**Action item:**
First find the line with "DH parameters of" in the entries below, then set down exactly every line through the line with "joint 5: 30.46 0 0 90", that line included.

**Saved data entries:**
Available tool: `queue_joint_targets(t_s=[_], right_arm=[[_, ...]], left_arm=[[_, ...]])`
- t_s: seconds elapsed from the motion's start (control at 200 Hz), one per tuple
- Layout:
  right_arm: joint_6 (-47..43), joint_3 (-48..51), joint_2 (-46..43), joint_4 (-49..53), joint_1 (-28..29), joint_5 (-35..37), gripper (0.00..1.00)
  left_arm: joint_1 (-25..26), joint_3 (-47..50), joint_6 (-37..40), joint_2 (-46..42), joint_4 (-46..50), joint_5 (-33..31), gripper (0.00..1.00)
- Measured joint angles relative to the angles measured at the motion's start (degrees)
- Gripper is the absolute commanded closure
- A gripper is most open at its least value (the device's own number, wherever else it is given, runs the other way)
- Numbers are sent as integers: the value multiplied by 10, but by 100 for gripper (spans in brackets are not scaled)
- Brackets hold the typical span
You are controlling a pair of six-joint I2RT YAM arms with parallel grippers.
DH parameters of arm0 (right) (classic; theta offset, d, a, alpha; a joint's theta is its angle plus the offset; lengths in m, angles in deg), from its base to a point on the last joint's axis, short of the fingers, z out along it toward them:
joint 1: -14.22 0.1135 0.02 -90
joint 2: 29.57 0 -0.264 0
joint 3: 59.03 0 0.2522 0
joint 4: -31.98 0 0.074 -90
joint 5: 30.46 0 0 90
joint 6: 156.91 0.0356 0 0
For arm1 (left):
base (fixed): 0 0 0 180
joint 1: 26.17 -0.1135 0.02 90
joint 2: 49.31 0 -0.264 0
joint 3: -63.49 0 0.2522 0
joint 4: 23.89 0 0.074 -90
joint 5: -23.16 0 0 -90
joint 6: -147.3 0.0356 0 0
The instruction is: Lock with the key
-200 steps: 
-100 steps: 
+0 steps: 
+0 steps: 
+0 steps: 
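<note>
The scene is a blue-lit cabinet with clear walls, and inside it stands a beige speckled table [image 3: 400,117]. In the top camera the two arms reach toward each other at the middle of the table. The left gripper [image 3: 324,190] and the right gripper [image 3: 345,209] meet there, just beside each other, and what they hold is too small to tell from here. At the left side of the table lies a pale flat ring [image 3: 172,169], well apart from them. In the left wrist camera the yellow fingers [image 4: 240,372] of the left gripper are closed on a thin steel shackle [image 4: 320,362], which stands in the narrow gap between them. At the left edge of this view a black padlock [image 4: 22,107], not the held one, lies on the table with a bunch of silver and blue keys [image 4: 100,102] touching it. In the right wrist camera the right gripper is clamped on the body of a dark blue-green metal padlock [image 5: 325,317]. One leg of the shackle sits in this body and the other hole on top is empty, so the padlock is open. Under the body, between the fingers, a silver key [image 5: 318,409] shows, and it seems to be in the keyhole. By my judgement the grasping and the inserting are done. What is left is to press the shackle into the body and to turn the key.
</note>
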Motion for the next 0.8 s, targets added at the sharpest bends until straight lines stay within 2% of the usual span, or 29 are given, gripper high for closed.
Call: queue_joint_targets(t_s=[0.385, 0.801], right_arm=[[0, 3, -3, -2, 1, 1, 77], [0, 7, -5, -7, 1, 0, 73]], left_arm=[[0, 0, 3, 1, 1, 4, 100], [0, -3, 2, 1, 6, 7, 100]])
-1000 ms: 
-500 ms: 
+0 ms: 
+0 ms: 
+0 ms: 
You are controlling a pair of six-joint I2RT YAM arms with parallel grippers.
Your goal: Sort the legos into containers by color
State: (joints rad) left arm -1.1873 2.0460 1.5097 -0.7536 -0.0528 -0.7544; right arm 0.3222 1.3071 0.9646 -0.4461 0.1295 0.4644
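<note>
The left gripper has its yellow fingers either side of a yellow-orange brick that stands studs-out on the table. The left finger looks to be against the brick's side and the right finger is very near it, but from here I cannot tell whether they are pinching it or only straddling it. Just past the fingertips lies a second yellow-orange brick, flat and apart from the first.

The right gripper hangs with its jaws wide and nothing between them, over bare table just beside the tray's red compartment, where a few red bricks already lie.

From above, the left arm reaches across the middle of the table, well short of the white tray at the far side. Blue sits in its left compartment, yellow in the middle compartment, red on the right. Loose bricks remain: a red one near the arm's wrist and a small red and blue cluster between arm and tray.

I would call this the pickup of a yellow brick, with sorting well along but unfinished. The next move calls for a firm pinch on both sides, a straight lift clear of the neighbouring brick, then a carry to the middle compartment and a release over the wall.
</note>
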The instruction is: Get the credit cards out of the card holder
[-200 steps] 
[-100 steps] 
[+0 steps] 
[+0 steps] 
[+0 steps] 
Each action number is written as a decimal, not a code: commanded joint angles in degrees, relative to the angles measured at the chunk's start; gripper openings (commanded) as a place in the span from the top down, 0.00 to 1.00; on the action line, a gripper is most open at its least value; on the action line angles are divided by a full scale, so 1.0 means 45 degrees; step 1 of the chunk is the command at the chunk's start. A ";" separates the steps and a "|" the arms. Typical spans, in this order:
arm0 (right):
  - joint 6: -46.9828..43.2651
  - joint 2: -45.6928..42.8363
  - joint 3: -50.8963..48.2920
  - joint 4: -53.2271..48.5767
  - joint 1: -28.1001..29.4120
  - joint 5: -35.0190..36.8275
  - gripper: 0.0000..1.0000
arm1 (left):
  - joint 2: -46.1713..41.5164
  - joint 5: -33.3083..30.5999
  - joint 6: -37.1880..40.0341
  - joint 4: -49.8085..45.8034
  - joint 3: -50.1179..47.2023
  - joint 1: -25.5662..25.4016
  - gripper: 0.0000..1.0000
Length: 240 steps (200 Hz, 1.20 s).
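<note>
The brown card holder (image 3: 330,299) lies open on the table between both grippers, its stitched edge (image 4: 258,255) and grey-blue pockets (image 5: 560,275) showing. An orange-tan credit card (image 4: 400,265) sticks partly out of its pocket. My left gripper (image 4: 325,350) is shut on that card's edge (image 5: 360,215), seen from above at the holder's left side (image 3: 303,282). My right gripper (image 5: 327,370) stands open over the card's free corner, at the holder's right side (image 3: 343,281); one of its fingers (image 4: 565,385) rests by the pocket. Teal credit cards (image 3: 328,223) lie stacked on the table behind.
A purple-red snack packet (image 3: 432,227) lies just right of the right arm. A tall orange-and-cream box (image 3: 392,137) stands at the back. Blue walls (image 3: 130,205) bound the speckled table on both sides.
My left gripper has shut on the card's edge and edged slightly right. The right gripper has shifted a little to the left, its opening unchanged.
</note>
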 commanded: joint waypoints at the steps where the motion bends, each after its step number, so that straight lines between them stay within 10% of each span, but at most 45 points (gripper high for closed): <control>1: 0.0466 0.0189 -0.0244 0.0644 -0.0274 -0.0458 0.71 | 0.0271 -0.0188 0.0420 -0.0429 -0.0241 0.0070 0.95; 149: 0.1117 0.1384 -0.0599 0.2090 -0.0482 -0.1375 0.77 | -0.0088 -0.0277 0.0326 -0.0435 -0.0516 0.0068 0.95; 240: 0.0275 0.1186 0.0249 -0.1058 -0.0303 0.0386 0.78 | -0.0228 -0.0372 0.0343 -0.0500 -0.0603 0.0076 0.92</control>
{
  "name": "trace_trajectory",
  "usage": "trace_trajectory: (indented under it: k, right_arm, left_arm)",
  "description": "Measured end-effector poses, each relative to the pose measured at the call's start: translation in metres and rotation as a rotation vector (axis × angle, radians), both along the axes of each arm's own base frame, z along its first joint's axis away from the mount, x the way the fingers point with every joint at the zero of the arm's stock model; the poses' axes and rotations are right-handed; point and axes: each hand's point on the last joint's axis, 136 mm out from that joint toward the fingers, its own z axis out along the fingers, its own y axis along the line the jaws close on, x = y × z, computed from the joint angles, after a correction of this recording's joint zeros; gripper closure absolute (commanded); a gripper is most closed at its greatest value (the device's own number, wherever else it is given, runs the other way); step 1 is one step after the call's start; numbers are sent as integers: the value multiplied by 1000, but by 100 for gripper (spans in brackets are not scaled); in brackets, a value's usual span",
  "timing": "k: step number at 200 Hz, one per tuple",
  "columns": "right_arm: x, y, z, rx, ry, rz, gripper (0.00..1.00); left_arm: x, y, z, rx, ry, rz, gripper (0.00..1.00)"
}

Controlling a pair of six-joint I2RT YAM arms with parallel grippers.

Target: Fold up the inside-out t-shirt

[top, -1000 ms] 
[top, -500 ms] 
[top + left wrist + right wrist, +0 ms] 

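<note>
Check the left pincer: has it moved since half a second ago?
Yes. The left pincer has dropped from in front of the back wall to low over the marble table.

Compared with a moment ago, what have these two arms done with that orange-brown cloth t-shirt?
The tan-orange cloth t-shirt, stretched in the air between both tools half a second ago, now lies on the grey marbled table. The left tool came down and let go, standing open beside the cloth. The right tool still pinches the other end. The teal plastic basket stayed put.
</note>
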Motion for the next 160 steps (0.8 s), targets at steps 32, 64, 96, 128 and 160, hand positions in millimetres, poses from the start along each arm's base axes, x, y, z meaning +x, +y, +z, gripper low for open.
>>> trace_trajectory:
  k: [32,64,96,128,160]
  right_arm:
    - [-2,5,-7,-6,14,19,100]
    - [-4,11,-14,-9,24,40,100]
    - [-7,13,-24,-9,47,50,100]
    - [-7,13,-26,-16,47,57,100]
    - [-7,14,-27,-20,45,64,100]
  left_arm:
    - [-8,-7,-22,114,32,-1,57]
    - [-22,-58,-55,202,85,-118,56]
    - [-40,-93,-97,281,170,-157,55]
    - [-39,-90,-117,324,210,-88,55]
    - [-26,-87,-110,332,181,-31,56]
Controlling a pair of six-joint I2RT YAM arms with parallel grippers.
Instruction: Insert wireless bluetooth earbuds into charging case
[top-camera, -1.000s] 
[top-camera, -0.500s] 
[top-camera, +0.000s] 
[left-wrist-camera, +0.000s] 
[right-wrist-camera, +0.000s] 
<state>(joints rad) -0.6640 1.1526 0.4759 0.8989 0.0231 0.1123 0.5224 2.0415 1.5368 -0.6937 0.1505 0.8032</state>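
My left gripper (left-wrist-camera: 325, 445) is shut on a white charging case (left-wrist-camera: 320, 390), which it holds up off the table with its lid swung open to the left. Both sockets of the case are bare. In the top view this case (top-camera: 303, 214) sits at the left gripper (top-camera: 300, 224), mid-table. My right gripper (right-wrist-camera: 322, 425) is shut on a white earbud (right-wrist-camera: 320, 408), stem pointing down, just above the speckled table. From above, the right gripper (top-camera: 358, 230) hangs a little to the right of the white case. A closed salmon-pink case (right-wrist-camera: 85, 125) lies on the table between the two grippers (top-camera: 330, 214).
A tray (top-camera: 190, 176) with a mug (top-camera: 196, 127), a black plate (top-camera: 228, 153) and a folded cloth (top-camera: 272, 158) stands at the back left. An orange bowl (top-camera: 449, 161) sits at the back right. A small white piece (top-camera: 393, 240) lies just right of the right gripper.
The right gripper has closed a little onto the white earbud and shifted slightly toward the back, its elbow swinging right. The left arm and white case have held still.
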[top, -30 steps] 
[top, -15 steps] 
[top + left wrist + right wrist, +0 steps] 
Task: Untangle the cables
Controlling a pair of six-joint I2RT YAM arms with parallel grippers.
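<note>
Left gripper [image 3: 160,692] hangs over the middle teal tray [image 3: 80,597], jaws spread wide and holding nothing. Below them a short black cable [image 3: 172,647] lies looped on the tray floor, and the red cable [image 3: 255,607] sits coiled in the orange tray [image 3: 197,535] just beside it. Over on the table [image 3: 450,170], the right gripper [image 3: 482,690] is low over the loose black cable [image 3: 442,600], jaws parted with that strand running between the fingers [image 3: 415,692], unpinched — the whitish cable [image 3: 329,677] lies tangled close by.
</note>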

**Task result:**
DH parameters of arm0 (right) (classic; theta offset, d, a, alpha; a joint's theta is its angle plus the offset; lengths in m, angles in deg), from its base to a point on the last joint's axis, short of the fingers, z out along it toward them:
joint 1: -14.22 0.1135 0.02 -90
joint 2: 29.57 0 -0.264 0
joint 3: 59.03 0 0.2522 0
joint 4: -31.98 0 0.074 -90
joint 5: 30.46 0 0 90

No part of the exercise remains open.